被災地支援で知られる非営利団体サルベーション・アーミー(救世軍)で働くオノフレ・カンポスさんは、トラックに水のボトルを大量に積んで避難所に届けていた。「自分のアパートは、避難警告区域内にあるから、いつ自分が避難することになるのか、毎日ドキドキしながらアラートをチェックしている」と言う。
現在、LA付近で4つの大きな火災が同時に起きており、約18万人の住民たちが避難命令に従って自宅を後にした。

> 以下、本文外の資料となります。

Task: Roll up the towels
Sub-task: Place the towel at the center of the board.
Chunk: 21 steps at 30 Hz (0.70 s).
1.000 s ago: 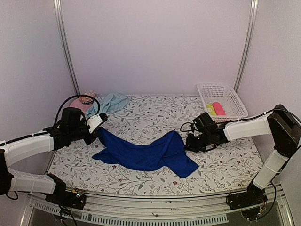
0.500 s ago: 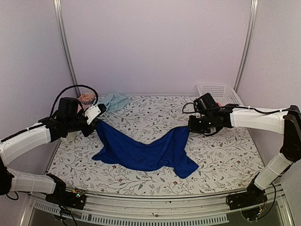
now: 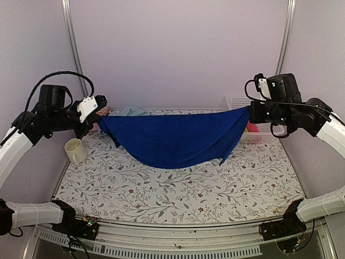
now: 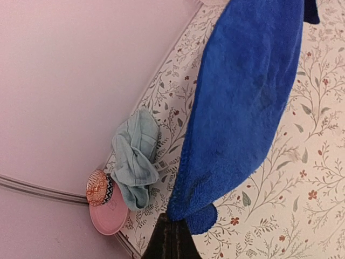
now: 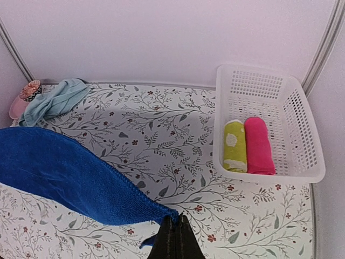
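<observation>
The royal blue towel (image 3: 175, 137) hangs stretched in the air between my two grippers, sagging in the middle above the table. My left gripper (image 3: 100, 120) is shut on its left corner; in the left wrist view the fingers (image 4: 172, 237) pinch the towel (image 4: 242, 102). My right gripper (image 3: 249, 112) is shut on its right corner, and the right wrist view shows the towel (image 5: 64, 172) running off to the left from the gripper (image 5: 173, 220). The pale aqua towel (image 5: 54, 100) lies crumpled at the back left (image 4: 135, 156), mostly hidden in the top view (image 3: 132, 111).
A pink hat (image 4: 105, 208) with a patterned band sits at the back left corner. A cream cup (image 3: 75, 150) stands near the left edge. A white basket (image 5: 267, 121) at the back right holds a rolled green cloth (image 5: 234, 145) and a rolled pink cloth (image 5: 259, 144).
Both grippers have risen and moved apart, lifting the blue towel off the table and stretching it out in the air. The cup has come into view.
</observation>
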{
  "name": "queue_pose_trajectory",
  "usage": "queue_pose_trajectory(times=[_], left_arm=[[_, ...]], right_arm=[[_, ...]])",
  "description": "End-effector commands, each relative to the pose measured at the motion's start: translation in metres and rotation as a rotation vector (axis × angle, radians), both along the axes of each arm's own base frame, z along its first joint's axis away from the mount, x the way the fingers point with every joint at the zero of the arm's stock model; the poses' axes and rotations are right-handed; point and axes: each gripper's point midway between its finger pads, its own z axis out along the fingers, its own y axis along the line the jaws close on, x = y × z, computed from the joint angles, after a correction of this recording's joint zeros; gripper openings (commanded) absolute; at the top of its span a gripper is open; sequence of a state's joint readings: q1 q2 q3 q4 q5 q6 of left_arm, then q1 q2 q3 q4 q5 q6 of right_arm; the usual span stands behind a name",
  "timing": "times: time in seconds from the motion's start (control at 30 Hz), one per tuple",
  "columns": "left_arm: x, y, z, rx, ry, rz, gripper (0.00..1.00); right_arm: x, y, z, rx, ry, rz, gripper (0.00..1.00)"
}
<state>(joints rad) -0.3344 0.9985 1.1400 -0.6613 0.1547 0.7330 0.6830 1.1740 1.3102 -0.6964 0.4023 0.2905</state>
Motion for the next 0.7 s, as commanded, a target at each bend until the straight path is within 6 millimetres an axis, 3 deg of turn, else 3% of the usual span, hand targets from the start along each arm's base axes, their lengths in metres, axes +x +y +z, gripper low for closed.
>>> queue_pose_trajectory(times=[0.0, 0.17, 0.3, 0.5, 0.67], left_arm=[[-0.037, 0.01, -0.049, 0.103, 0.168, -0.069, 0.0], [-0.063, -0.008, -0.125, 0.161, 0.352, -0.175, 0.0], [-0.078, -0.039, -0.174, 0.183, 0.468, -0.271, 0.0], [-0.073, -0.085, -0.208, 0.2, 0.525, -0.344, 0.0], [-0.071, -0.104, -0.233, 0.245, 0.553, -0.379, 0.0]], right_arm=[[-0.02, -0.034, -0.006, -0.152, 0.003, -0.049, 0.01], [-0.024, -0.039, -0.024, -0.167, 0.028, -0.058, 0.01], [-0.018, -0.038, -0.058, -0.228, 0.09, -0.074, 0.01], [-0.008, -0.03, -0.087, -0.257, 0.13, -0.085, 0.01], [-0.003, -0.029, -0.1, -0.278, 0.142, -0.099, 0.01]])
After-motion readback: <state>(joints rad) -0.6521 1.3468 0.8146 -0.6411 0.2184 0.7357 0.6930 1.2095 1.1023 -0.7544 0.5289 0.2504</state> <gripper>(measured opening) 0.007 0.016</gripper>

避難民の数は毎日増え続けている。
この避難命令アラートが夜中の3時頃にビービービーという大音響でロサンゼルス郡内の住民たちのスマホに届くのだが、「間違い」のアラートが何度も発令され、そのたびに夜中に叩き起こされ、非常持ち出しバッグを背負って逃げる準備をする羽目になっている。
筆者の住む場所は、避難警告地域から10ブロックほどの距離で、明日には避難勧告が出てもおかしくない場所だが、この原稿を書いている時点では電気もWi-Fiもある分、まだ恵まれている。
住民のストレスは限界に
それでも守る、みんなの命を
![【ロサンゼルス山火事ルポ】「もはや戦場だ…」現地在住ジャーナリストがつづる、過去最大の恐怖と一縷の望み](https://dol.ismcdn.jp/mwimgs/c/a/220/img_ca6749f426958b4658453507dd63acac1565048.jpg)
赤十字のバークさんは、自宅が連日停電しているにもかかわらず、避難所で焼け出されたばかりの人々の世話をしていた。「地元民同士が助け合うのが、ボランティア精神だと思っているから」とバークさんは笑顔だった。
今回の火災では、米国時間1月12日の時点で、約1万2300以上の家屋が焼失し、24名の死亡が発表された。しかも、まだ鎮火にはほど遠い。パリセーズの消火栓の水が途中で枯渇してしまった問題や、消防署の予算がカットされ、LA市消防署の数と消防隊員の数が2010年時点と比べて減少していること、さらに武装した火事場泥棒の数が日々増え続けていることなど、住民たちの怒りやストレスや恐怖は限界に達しつつある。
それでも、前述のウーバーのドライバー氏のように「自分はこのコミュニティを愛している。政府がどうだろうと、自分ができることは自分で何でもやる。火災を食い止め、命を守りたい」と語り、他人を助けようとする人が多数存在していることも確かだ。